I had begun to work with people with intellectual disabilities and, once, when talking about my work, he noticed that most of my co-workers had women's names. I smiled and said that I worked in a profession that was peopled primarily with women. Most of my coworkers were women, my supervisor was a woman and my supervisor's supervisor was a woman. I expected him to say that my working closely with women was an experience wasted on me, as a gay man, but instead he said something strange.
"I don't know how you can stand to be surrounded by women all day."
I said, "I thought that as a guy into women, this would be your dream job."
Then he said, jokingly, "I wouldn't mind being in a roomful of naked women, but to have to work with women all day, to report to a woman, that would drive me crazy."
So women were to be objects of lust and longing, of touch and access, of submission and nakedness but not people to be respected, to be colleagues, to be leaders, to be decision makers. He saw the strange look on my face and asked, "What?"
I said, "I thought you liked women? When I told you I liked men, you made it clear that you liked women."
He said, and I remember this clearly, "I LIKE women but I don't like women. There's a difference."
I explained to him that I enjoyed working with women, that I'd always been comfortable with women in my life. I didn't think that came from being gay, that just came from having met and been influenced by some astonishing women in my life. A teacher at school, Miss Bunting, had changed my life. Dr. Pam Duncan, a professor at university had inspired me with her passion for psychology. Miss Jean MacQueen my landlady who had carved away a life for herself as a single working woman. These were just a few women who I had known to be people of deep talent and integrity.
He was having none of that. "I couldn't cope with all that emotion and all that silliness."
I remember thinking at the time, "Liking women should mean liking women."
It wasn't long after that when I pulled up stakes to move out east to meet up with Joe who had taken a job in Quebec right out of school. I continued to work in the field, continued to work with and for remarkable women. And over the years I have had a few similar conversations with men who don't understand how I can work with women and not 'pull my hair out' in frustration, or bristle at corrective supervision as given by a woman.

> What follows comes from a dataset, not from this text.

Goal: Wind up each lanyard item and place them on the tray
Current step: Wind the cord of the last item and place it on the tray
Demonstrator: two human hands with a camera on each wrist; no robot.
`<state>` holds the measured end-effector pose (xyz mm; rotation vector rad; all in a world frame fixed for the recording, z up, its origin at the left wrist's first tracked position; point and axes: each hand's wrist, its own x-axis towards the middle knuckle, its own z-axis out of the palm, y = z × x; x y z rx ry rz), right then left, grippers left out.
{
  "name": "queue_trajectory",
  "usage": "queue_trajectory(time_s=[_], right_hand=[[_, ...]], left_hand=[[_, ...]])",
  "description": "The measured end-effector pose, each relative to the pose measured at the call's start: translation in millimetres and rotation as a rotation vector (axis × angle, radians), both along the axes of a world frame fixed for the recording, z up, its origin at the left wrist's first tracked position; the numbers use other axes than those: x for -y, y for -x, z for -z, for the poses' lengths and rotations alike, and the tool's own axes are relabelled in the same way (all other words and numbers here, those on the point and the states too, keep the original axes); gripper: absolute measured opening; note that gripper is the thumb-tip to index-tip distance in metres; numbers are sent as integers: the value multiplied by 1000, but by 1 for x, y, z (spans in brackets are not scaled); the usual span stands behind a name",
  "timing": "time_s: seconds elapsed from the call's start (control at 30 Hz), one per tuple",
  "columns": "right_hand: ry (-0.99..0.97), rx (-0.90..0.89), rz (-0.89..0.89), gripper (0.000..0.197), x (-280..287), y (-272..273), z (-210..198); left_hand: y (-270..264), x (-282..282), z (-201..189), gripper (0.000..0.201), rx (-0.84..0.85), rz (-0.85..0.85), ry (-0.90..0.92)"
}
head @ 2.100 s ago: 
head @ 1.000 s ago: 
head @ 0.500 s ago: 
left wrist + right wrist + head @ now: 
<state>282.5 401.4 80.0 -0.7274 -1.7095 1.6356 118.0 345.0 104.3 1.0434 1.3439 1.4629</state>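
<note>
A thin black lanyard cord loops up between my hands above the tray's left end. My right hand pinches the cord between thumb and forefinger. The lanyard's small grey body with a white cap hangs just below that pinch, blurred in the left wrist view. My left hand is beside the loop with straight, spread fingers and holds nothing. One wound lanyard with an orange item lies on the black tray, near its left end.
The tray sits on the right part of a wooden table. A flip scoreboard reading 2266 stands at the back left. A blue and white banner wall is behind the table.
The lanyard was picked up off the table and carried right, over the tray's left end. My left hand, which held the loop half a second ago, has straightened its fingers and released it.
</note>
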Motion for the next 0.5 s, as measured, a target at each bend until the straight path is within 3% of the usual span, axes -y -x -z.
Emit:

What's even odder is that there are women who have remarked to me about how difficult it is to work with women, saying 'women are petty' or 'women are mean' or 'women can't handle power.' These are women talking about women. I said to one woman that I was surprised because I have found that working for and with women has been one of the things that I most like about my job. The women I have had the privilege to meet! The women I have had the honour to work for! The women whose leadership and courage have made a difference. Winifred Kemption cut a path for us to follow, I was lucky enough to have met her, to have spoken with her, and to tell her how much I admired the work she had undertaken. Manuela Dalla Nora, Susan Tough and Marsha Forest were women of vision and passion, all gone now, who are remembered, not as people who lived in the past, but as people whose lives continue to affect the future. These are the names of only a very few of the women who's work has informed me, inspired me and motivated me.
I continue to work closely with remarkable women now. I work on a leadership team headed by a woman and primarily composed of women, these are people who give me guidance and support and directioni. These are women who make my work possible. The five women who work with me in the clinical department are amazing people. Not just gifted clinicians, which they are, but to a one, they are also passionate, caring, powerful, women. They are compassionate and wise and all have independent minds, and while the structure says they report to me, we really just work together with leadership flowing back and forth between people's strengths and interests.
Every day at work I meet with women who work throughout Vita Community Living Services. Women who work within all parts of the agency. They bring into my office such an array of talent but to a one they also bring in passion and caring and deep commitment to the work that they do. These women make the world different and better every day. That's EVERY DAY. Throughout the world, women, like these women, make EVERY DAY DIFFERENT. Every day.
So, on International Women's Day I want to acknowledge that my heterosexual friend was quite wrong, so too were the women who sang soprano in the sexist chorus.
Working with women, taking leadership from women, being in active partnerships with women has enriched me.
To my friend from all those years ago ... a twitter update from Dave:
I may love men but I tell you I really like women.